Николаевич посмотрел на это, жалобно взглянул на Нюру:

- А чуть-чуть нельзя?

Он показал пальцами, сколько хотел бы кое-чего в стакане...

Нюра взглянула на хихикавших девчат, махнула рукой, и тотчас одна их них принесла стакан и бутылку водки. Нюра налила ему полстакана, закрыла бутылку и отдала девушке.

Поев, Николаевич рассказал о плане Петровича, конечно, выдав его за свой:

- Представляешь, лежат они одни, некому воды подать, не то что что-нибудь еще.

Нюра с интересом слушала его. Потом позвала всех девчонок, быстро рассказала им обо всем, распорядилась:

- Приготовьте термосы, к обеду нужно им суп разнести. А сейчас налейте в термосы горячий сладкий чай,приготовьте кастрюли с гречкой. Да, еще там шоколадки лежат в шкафу, достаньте их. Ольга, ты во второй со Светкой, а ты, Маруся, со мной – в седьмой и восьмой.

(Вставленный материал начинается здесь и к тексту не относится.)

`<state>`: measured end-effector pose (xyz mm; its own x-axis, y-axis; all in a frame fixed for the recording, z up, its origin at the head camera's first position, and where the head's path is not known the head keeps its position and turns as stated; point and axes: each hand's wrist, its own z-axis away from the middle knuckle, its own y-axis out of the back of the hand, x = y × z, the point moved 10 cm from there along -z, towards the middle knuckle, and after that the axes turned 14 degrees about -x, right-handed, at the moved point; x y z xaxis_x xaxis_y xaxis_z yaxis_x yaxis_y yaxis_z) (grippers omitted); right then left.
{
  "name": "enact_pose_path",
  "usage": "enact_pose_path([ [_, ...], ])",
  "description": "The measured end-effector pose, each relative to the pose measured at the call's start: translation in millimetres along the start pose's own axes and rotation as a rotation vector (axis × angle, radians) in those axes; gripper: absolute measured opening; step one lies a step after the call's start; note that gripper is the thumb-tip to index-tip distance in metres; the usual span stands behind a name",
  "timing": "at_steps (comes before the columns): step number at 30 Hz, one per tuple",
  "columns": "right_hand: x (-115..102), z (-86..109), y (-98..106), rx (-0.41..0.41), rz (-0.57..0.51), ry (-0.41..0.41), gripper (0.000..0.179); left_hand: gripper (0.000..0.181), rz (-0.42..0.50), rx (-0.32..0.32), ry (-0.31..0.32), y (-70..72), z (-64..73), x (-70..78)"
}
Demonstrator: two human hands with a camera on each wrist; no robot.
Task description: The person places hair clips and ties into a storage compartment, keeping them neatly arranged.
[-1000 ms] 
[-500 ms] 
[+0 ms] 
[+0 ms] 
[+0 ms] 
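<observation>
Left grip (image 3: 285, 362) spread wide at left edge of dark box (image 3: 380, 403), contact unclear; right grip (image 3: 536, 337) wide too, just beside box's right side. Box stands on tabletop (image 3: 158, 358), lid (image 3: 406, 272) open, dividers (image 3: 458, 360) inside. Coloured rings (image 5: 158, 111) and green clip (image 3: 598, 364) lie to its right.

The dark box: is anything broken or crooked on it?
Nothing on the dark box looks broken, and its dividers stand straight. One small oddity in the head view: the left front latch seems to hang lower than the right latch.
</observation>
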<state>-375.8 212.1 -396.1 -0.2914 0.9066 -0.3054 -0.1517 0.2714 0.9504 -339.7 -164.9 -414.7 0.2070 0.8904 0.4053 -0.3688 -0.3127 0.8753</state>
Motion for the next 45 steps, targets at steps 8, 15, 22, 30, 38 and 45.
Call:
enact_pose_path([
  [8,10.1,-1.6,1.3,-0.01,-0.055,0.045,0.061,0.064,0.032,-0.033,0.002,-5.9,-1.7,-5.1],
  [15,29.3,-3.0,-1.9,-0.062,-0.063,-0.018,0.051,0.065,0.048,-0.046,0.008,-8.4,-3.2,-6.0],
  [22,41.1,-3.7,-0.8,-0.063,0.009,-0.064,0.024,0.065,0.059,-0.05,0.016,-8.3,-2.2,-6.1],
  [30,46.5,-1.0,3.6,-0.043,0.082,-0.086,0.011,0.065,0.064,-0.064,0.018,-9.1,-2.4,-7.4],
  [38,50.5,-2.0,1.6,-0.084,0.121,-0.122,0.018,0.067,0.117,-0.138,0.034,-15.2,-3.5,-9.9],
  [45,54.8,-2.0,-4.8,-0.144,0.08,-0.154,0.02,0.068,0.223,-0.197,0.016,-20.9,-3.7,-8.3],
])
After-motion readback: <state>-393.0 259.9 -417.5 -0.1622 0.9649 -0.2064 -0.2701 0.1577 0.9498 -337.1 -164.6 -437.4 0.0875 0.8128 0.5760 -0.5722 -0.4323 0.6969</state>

Куда там еще нужно? – обратилась она к Николаевичу.

- Да вроде все, - ответил тот, пораженный расторопностью, деловитостью поварихи.

Сашка только что улегся после того как сходил за занавеску, когда услышал, что открывается дверь. Он подумал, что это вернулись Петр или Петрович, но был совершенно ошарашен, когда перед ним встала Оля.